Eva e Jade si guardarono e scoppiarono a ridere, incapaci di fermarsi e pensando all’unisono che tutto quello, l’anno successivo gli sarebbe terribilmente mancato.
Infatti, per Evangeline Laurie, Jade Fyfield e Roxanne Weasley, quello sarebbe stato l’ultimo anno ad Hogwarts e nessuna delle tre riusciva ancora a capacitarsene.
Si erano conosciute la prima notte passata in quella stessa stanza insieme e, a parte saltuari battibecchi erano sempre andate d’accordo, creando tra di loro un piccolo microequilibrio che nessuno ancora era riuscito a distruggere.
E il merito, con ogni probabilità, era da darsi ai loro caratteri diametralmente opposti.

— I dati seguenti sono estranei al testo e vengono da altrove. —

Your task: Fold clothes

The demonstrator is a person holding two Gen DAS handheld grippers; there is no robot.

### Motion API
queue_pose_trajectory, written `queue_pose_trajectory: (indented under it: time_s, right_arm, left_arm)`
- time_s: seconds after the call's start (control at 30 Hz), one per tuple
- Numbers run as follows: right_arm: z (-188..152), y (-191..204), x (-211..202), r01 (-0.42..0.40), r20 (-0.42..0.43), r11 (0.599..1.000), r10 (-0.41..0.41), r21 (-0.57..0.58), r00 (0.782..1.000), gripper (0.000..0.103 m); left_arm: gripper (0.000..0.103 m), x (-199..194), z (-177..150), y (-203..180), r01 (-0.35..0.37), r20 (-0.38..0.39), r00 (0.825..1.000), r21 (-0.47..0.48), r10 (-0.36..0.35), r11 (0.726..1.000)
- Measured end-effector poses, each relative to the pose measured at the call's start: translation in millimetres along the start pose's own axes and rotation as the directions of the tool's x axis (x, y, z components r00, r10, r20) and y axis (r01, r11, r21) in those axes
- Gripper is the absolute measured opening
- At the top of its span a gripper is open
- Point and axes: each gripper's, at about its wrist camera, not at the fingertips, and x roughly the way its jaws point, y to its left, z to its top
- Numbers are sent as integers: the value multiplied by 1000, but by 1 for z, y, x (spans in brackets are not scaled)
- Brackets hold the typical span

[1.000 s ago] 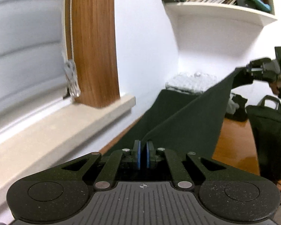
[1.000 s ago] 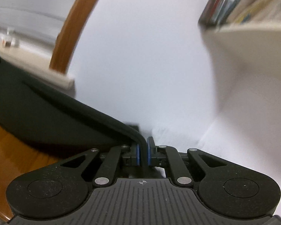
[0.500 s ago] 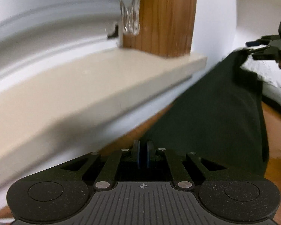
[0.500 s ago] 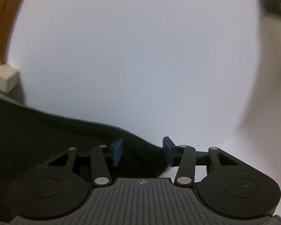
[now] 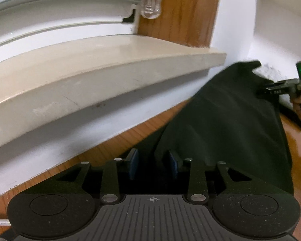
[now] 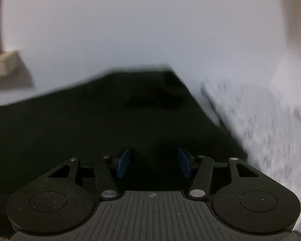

Evangeline Laurie, soprannominata Eva nel giro di una settimana dall’inizio della scuola, era piccola e gracile, con i lunghissimi capelli castano chiaro che le arrivavano fino al giro vita e che non aveva mai osato accorciare da quando frequentava la scuola, un viso piccolo e grazioso, ricoperto da lentiggini, e due grandi occhi azzurro cielo. Era la più grande stacanovista che la casa di Grifondoro, e probabilmente tutta la scuola, avesse mai visto e non vi era una materia in cui non prendesse il massimo dei voti, con una tale umiltà da impedire persino agli altri di esserne invidiosi. Poteva vantarsi di essere particolarmente equilibrata e diplomatica, tanto che molti si chiedevano perché, con un carattere così buono e malleabile, non fosse finita tra i Tassorosso. La risposta la conoscevano davvero in pochi, probabilmente solo i suoi coetanei, che in una gelida mattina di dicembre l’avevano vista affatturare quasi a morte un ragazzo che l’aveva quasi vista nuda: dimostrando finalmente al mondo che anche lei aveva un poca di grinta.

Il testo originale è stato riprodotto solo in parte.